Re: [PATCH v4] mm: Add PM_HUGE_THP_MAPPING to /proc/pid/pagemap

From: Mina Almasry
Date: Mon Nov 15 2021 - 19:16:51 EST


On Thu, Nov 11, 2021 at 11:41 PM Peter Xu <peterx@xxxxxxxxxx> wrote:
>
> On Wed, Nov 10, 2021 at 09:42:25AM -0800, Mina Almasry wrote:
> > Sorry, yes I should update the commit message with this info. The
> > issues with smaps are:
> > 1. Performance: I've pinged our network service folks to obtain a
> > rough perf comparison but I haven't been able to get one. I can try to
> > get a performance measurement myself but Peter seems to be also seeing
> > this.
>
> No I was not seeing any real issues in my environment, but I remembered people
> complaining about it because smaps needs to walk the whole memory of the
> process, then if one program is only interested in some small portion of the
> whole memory, it'll be slow because smaps will still need to walk all the
> memory anyway.
>
> > 2. smaps output is human readable and a bit convoluted for userspace to parse.
>
> IMHO this is not a major issue. AFAIK lots of programs will still try to parse
> human readable output like smaps to get some solid numbers. It's just that
> it'll be indeed an perf issue if it's only a part of the memory that is of
> interest.
>
> Could we consider exporting a new smaps interface that:
>
> 1. allows to specify a range of memory, and,
> 2. expose information as "struct mem_size_stats" in binary format
> (we may want to replace "unsigned long" with "u64", then also have some
> versioning or having a "size" field for the struct, though; seems doable)
>
> I'm wondering whether this could be helpful in even more scenarios.
>

Sorry could you elaborate more? How do we allow users to specify the
range? Are you envisioning a new added syscall? Or is there some way
for users to pass the range to the existing /proc/pid/smaps that I'm
missing?

On Thu, Nov 11, 2021 at 11:43 PM Peter Xu <peterx@xxxxxxxxxx> wrote:
>
> On Wed, Nov 10, 2021 at 09:50:13AM -0800, Mina Almasry wrote:
> > On Tue, Nov 9, 2021 at 11:03 PM Peter Xu <peterx@xxxxxxxxxx> wrote:
> > >
> > > The ending "_MAPPING" seems redundant to me, how about just call it "PM_THP" or
> > > "PM_HUGE" (as THP also means HUGE already)?
> > >
> >
> > So I want to make it clear that the flag is set only when the page is
> > PMD mappend and is a THP (not hugetlbfs or some other PMD device
> > mapping). PM_THP would imply the flag is set only if the underlying
> > page is THP without regard to whether it's actually PMD mapped or not.
>
> I see, that's fine.
>
> However as I mentioned I still think HUGE and THP dup with each other.
> Meanwhile, "MAPPING" does not sound like a boolean status on whether it's thp
> mapped..
>
> If you still prefer this approach, how about PM_THP_MAPPED?

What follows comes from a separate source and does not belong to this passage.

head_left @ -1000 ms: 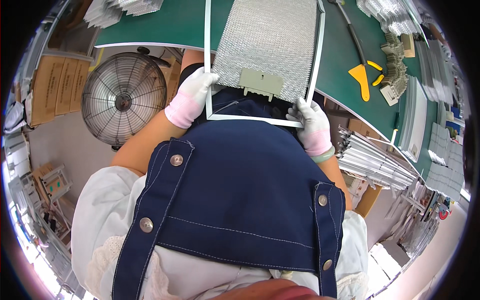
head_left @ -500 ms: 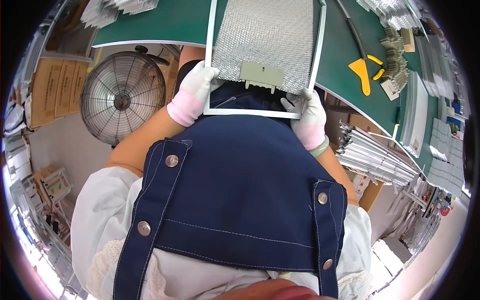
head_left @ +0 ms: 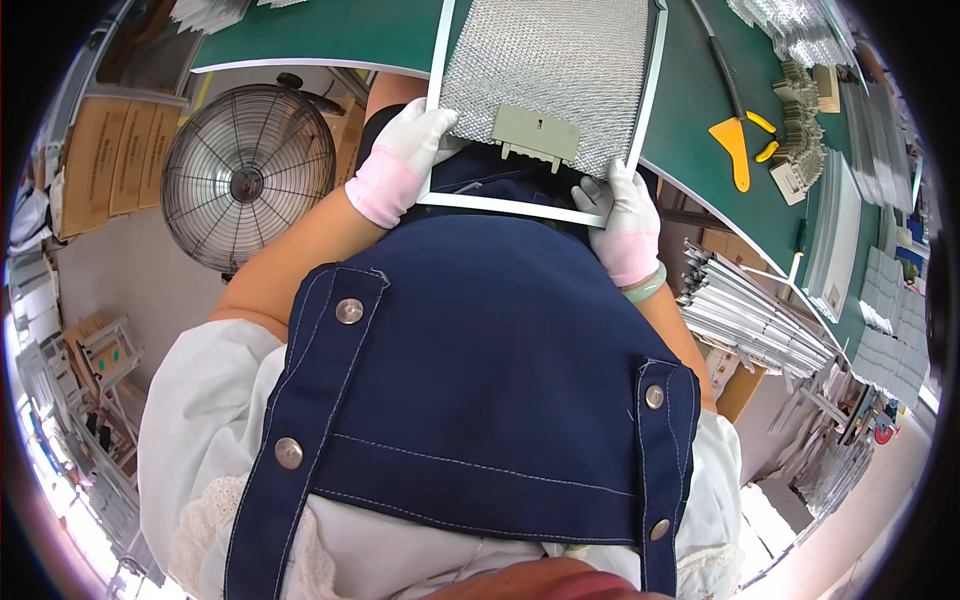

PM_THP_MAPPED sounds good to me.

TBH I think I still prefer this approach because it's a very simple 2
line patch which addresses the concrete use case I have well. I'm not
too familiar with the smaps code to be honest but I think adding a
range-based smaps API will be a sizeable patch to add a syscall,
handle a stable interface, and handle cases where the memory range
doesn't match a VMA boundary. I'm not sure the performance benefit
would justify this patch and I'm not sure the extra info from smaps
would be widely useful. However if you insist and folks believe this
is the better approach I can prototype a range-based smaps and test
its performance to see if it works for us as well, just let me know
what kind of API you're envisioning.

>
> --
> Peter Xu
>